All business owners will eventually exit their business, you included. Whether it is expected or involuntary, your prior preparation for that final day will be essential. One of the key elements of that preparation, is financial security.

Despite the incredible importance of financial security, most business owners do nothing to prepare for or systematically move towards that goal. In our 20 plus years of advising business owners, we typically hear owners use these four excuses as reasons to postpone their succession or exit plan.

1. The business isn’t worth enough to meet my financial needs. When it is, I’ll think about leaving.
2. I don’t need to plan. When the business is ready, a buyer will find me.
3. This business is my life. I can’t imagine my life without it.
4. I will be required to work for a new owner for years.

Regardless of which excuse may be used to delay the inevitable, its important to maneuver these obstacles and take the initiative towards the next stage of your life.

Excuse 1: The Business Isn’t Worth Enough to Meet My Financial Needs. When it Is, I’ll Think About Leaving.
Most business owners think their business are worth more than what the market will pay. Instinctively, however, they don’t believe a buyer will pay them what they want. Too often the value they set in their mind is what the business owner thinks he needs to retire in style.

Mike Williams, a 55 year old business owner, dreamed of the day he could leave his company. Striving for success, Steve had spent the last five years watching every penny, shedding the excess weight in his company, and developing new market strategies all while maintaining a rigid budget. He worked hard despite hard times, confident his hard work would pay off.

Five years later, Mike had reached his 60th birthday, the benchmark he’d set for his retirement. Nothing had changed. He had remained stagnant, working hard, but doing nothing to prepare for this day. Now the day had come and Mike realized he had spent five years working in his business, but not a single moment working on his business. Mike had missed his opportunity to do the following:

Create personal exit goals and objectives.
• Use those goals to establish an exit plan that identified the most productive actions he could take to achieve what he valued in a tax efficient way.
• Increase business value to a place where he could sell, pay taxes, and exit with the amount of cash necessary to maintain financial security.

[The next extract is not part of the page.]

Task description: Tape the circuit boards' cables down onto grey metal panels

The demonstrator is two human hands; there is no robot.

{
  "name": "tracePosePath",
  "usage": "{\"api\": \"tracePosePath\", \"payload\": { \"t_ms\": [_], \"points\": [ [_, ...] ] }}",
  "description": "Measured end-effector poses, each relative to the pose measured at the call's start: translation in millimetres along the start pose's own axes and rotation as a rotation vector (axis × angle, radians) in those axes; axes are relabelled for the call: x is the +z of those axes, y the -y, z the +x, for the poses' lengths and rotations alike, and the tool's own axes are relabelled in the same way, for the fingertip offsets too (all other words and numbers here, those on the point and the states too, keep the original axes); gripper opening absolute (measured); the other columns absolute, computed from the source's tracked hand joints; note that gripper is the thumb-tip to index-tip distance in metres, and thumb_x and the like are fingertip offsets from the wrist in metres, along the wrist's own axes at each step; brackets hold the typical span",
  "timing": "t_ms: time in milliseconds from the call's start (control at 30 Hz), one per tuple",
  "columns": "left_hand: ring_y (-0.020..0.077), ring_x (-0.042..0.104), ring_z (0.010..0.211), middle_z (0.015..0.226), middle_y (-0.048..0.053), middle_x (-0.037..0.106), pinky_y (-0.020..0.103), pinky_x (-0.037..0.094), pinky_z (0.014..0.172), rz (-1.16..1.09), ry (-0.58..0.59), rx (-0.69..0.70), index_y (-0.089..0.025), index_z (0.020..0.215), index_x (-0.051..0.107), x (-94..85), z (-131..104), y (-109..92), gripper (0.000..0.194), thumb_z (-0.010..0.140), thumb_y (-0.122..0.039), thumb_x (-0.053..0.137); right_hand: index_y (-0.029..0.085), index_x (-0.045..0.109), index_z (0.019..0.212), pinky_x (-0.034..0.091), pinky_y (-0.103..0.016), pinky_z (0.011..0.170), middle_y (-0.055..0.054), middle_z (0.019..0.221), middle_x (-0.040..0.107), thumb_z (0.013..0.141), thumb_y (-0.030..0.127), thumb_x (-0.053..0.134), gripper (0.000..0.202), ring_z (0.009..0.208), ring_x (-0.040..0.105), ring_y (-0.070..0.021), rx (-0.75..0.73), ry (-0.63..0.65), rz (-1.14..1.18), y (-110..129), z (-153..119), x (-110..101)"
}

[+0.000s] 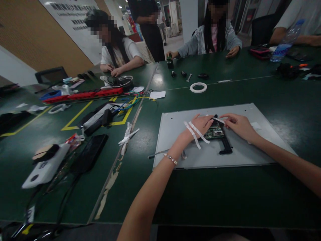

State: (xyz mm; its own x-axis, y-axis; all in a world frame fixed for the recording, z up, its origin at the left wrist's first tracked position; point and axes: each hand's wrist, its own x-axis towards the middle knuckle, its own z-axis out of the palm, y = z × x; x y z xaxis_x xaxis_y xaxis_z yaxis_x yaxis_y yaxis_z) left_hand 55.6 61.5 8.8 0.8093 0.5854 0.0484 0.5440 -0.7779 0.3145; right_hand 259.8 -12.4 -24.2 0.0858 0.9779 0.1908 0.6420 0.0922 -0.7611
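A pale flat panel lies on the green table before me, with a black bracket and a green circuit board on it. My left hand rests over the board and bracket, fingers stretched out and lying flat. Two strips of white tape lie across the back of that hand. At the bracket's top, my right hand pinches a short tape strip between thumb and finger. The strip's far end reaches the left fingertips. Part of the board is hidden under my left hand.
A tape roll and a small wrench lie beyond the panel. To the left are crossed tape strips, a white power bank-like device, black cables and a red power strip. Several people are across the table.
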Motion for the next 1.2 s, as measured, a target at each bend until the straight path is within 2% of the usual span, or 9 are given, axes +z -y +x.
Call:
{"api": "tracePosePath", "payload": {
  "t_ms": [200, 367, 567, 800, 967, 1200],
  "points": [
    [0.0154, 0.049, 0.123, 0.133, 0.006, 0.055, 0.039, 0.024, 0.111, 0.047, -0.057, 0.025, -0.018, 0.134, 0.043, 9.3, -1, 5, 0.047, 0.099, -0.037, 0.018, 0.018, 0.060, 0.119, 0.043, -0.029, 0.067, -0.003, 0.072, 0.064, 0.085, 0.035, 0.050, 0.039, 0.065, 0.059, -0.0157, -0.031, -0.040, -0.120, 4, -1, 1],
    [0.0154, 0.050, 0.120, 0.132, 0.005, 0.056, 0.038, 0.026, 0.110, 0.071, -0.102, 0.029, -0.018, 0.131, 0.045, 12.9, 0, 7, 0.045, 0.099, -0.036, 0.020, 0.017, 0.054, 0.124, 0.042, -0.029, 0.065, -0.002, 0.071, 0.061, 0.087, 0.031, 0.045, 0.041, 0.062, 0.056, -0.0148, -0.061, -0.010, -0.232, 7, -2, 3],
    [0.0159, 0.052, 0.119, 0.129, 0.006, 0.058, 0.038, 0.029, 0.108, 0.066, -0.085, 0.020, -0.018, 0.127, 0.048, 8.3, 0, 3, 0.041, 0.099, -0.034, 0.022, 0.019, 0.047, 0.132, 0.032, -0.026, 0.055, -0.002, 0.070, 0.061, 0.090, 0.029, 0.041, 0.043, 0.059, 0.055, -0.0159, -0.038, 0.026, -0.514, 14, -5, 5],
    [0.0157, 0.049, 0.123, 0.131, 0.005, 0.057, 0.040, 0.024, 0.111, 0.056, -0.094, -0.012, -0.020, 0.128, 0.048, 8.7, -2, 2, 0.040, 0.098, -0.036, 0.027, 0.021, 0.043, 0.136, 0.022, -0.025, 0.049, -0.006, 0.074, 0.063, 0.094, 0.033, 0.032, 0.044, 0.057, 0.054, -0.0175, -0.005, 0.041, -0.787, 26, -11, 8],
    [0.0205, 0.041, 0.131, 0.137, 0.003, 0.052, 0.053, 0.026, 0.107, 0.027, -0.071, -0.100, -0.027, 0.131, 0.046, 6.4, -4, -1, 0.041, 0.097, -0.040, 0.027, 0.019, 0.043, 0.135, 0.025, -0.026, 0.049, -0.008, 0.078, 0.063, 0.093, 0.035, 0.032, 0.046, 0.061, 0.054, -0.0183, -0.001, 0.047, -0.789, 25, -12, 5],
    [0.0243, 0.031, 0.137, 0.143, 0.003, 0.044, 0.059, 0.023, 0.106, 0.038, -0.030, -0.138, -0.028, 0.133, 0.046, 5.5, -4, -5, 0.044, 0.096, -0.041, 0.027, 0.018, 0.044, 0.135, 0.029, -0.028, 0.051, -0.009, 0.082, 0.063, 0.089, 0.033, 0.037, 0.049, 0.064, 0.055, -0.0193, -0.049, 0.018, -0.684, 16, -13, 1]
  ]
}}
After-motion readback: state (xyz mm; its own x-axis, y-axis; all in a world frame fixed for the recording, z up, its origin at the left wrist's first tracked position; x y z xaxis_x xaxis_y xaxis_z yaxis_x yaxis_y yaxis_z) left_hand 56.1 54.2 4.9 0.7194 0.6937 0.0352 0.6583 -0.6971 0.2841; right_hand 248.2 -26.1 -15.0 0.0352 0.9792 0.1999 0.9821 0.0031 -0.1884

Most business owners understand that growing the value of their company takes deliberate and intentional action from the owner towards their goals, yet many fail to act upon this. This lack of action leads to the failure to create an exit plan, and prevents an owner from exiting on their own terms.

Do you have a plan?
Failure to plan not only affects your ability to exit your business with financial security, but it ignores the need for your company to grow in value efficiently and quickly in specifically targeted goal areas. Growth and protection of value is the core of exit planning. Identifying what areas require the majority of your time and money in order to make the greatest impact, is the key task in an exit plan. It is of equal importance as identifying strategies to minimize both current taxes, and those on the day you choose to transfer your company.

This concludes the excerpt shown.